Under the agreement, Colorado is required to keep water flowing at a certain rate into Nebraska every year during irrigation season, but it also allows for some diversion outside of that time, and that portion is what Ricketts has raised issue with.

“In the non-irrigation season, Colorado has not been providing us the water that is called for under the compact,” Ricketts said during a press conference in January.

That’s where the canal would come in.

Jim Yahn, who manages the North Sterling Reservoir, says the compact is clear they can do it, but question why they would want to.

“They are not going to get as much water as they would like and they are going to be diverting it in the wintertime so it’s going to be tough,” he said.

He says under the compact, Nebraska could only start pulling water near Ovid and only after more senior rights were met first including filling several reservoirs.

“We are usually taking the water upstream, so they are going to rely on what’s left over up there,”

The impact would be felt most by those who rely on wells.

“I raise corn, hay and T-bones,” Gene Manuello said.

He and his family have been ranching in the Sterling area for more than 70 years, and while he has surface rights that also predate the canal, he’ll see the impact.

“When we are short of water we are able to use those wells to help subsidize the irrigation,” he said.

The bigger concern raised by Manuello and several others in the area is what happens when those wells dry up.

“These augmentation plans because of this recharge we have created better flows in the river, that have gone into Nebraska the last fifteen to twenty years and it’s all because we are replacing our well usage,” Manuello said.

Joe Frank, the manager of the Lower South Platte Conservancy District, says much of Nebraska’s motivation and fear comes from expected growth in Colorado over the next several years.

It’s a fear he says they share.

“That’s probably our biggest threat. We do look at the canal as a threat and we know it can be built and we accept that, but this demand driven by population growth is probably our biggest threat down here,” Frank said.

He says they are trying to figure out how best to ensure water continues to flow into northeastern Colorado as well and hopes that Nebraska will see they’re fighting a similar battle.

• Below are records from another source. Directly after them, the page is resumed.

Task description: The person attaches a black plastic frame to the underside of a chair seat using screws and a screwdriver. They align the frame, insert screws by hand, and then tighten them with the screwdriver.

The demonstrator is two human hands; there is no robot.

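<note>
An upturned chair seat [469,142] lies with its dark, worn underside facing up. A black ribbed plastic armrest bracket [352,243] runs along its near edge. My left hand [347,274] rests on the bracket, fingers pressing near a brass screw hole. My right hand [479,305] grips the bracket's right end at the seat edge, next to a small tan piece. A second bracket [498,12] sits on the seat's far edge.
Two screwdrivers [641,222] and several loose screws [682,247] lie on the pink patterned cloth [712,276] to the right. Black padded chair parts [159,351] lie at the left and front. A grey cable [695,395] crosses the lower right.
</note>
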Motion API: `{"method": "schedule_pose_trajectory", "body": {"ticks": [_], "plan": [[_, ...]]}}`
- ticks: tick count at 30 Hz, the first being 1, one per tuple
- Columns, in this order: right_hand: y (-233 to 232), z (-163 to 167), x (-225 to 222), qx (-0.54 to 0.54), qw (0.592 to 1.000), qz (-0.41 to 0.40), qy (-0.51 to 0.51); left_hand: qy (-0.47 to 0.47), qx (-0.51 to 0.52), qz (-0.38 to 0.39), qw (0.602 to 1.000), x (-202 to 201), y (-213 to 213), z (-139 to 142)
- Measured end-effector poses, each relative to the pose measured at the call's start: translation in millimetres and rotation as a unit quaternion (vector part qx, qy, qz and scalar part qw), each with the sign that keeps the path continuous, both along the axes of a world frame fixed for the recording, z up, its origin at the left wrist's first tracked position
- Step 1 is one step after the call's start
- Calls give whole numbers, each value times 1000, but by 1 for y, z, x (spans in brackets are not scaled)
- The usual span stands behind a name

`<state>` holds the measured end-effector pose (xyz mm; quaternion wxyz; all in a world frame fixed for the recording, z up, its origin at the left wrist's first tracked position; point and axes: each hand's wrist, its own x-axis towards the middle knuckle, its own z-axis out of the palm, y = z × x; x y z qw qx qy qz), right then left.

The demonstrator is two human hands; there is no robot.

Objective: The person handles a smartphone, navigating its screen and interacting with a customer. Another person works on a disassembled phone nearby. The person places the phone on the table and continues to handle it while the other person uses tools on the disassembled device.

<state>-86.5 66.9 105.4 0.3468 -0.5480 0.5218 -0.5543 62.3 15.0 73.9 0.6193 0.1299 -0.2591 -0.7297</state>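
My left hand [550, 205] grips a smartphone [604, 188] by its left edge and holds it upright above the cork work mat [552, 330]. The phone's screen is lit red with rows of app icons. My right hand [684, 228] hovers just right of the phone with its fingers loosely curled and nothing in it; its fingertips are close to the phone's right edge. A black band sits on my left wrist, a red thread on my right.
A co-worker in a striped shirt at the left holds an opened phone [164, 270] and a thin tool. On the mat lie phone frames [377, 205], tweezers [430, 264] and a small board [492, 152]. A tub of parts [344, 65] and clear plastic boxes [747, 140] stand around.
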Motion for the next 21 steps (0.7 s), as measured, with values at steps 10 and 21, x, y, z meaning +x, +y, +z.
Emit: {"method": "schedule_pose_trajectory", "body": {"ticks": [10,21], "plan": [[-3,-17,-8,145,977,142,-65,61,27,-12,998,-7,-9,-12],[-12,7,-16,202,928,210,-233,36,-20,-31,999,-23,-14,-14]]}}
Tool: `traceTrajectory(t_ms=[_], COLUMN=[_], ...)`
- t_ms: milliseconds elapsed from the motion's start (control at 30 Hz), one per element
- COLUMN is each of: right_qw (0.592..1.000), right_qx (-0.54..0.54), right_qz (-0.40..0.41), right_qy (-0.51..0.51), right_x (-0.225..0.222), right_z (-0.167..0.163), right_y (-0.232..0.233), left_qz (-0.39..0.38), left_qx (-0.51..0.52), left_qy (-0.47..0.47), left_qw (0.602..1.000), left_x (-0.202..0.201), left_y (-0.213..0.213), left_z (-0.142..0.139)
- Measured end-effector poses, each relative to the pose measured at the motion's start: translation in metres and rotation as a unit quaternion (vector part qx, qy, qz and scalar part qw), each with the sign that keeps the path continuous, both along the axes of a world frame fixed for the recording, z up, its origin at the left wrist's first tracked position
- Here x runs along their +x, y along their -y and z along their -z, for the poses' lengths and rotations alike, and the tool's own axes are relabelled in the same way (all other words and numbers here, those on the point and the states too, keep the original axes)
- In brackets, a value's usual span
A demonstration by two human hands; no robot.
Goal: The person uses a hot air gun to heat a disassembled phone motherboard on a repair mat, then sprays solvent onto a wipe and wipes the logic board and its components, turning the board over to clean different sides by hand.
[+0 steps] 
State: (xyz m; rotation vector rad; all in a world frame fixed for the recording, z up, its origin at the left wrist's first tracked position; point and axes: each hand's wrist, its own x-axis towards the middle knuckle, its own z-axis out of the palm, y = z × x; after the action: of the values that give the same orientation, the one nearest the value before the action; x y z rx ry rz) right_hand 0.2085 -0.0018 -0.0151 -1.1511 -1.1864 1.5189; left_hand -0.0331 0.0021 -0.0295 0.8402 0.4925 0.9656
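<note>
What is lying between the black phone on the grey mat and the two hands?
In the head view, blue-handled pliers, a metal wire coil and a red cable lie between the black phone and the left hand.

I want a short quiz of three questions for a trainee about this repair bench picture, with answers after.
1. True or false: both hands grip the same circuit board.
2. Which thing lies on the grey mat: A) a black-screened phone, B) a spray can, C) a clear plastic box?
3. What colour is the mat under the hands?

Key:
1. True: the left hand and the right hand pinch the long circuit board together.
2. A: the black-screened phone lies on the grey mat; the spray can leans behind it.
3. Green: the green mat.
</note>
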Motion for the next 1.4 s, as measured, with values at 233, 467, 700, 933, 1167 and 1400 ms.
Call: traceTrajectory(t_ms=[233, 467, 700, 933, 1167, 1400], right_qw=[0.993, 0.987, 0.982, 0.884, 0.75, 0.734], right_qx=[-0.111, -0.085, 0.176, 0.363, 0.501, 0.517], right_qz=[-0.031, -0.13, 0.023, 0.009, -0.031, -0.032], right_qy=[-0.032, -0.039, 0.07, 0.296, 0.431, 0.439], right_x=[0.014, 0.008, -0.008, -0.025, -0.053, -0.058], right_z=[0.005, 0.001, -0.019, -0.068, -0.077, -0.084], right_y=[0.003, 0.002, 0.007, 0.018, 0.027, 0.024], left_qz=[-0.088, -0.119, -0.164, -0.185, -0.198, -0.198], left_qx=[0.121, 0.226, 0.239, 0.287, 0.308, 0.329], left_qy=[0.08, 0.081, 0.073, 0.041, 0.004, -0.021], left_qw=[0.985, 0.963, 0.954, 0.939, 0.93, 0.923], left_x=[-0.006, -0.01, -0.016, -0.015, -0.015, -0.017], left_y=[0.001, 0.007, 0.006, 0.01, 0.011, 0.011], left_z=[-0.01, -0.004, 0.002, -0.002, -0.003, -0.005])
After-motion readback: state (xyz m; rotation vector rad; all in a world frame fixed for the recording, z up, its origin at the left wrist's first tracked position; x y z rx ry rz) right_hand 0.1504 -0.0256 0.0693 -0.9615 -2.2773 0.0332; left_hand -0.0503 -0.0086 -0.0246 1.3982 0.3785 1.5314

“They have a lot of feasibility work in front of them. They need to study how much water that’s available,” Frank said.

Should Nebraska decide to go forward with building the canal, the estimated cost is more than $500 million. It would mean taking over private property in Colorado along the way. That includes land like the property of Goddard.

“You can see it’s going to be a pretty good size,” he said pointing to the previous canal’s remnants.

While his pasture will be scarred, it’s those with farmland he’s most concerned about, and as a neighbor, he says that concern includes those in Nebraska.

“If it doesn’t get to this part of Colorado, then Nebraska is probably not going to get it,” he said.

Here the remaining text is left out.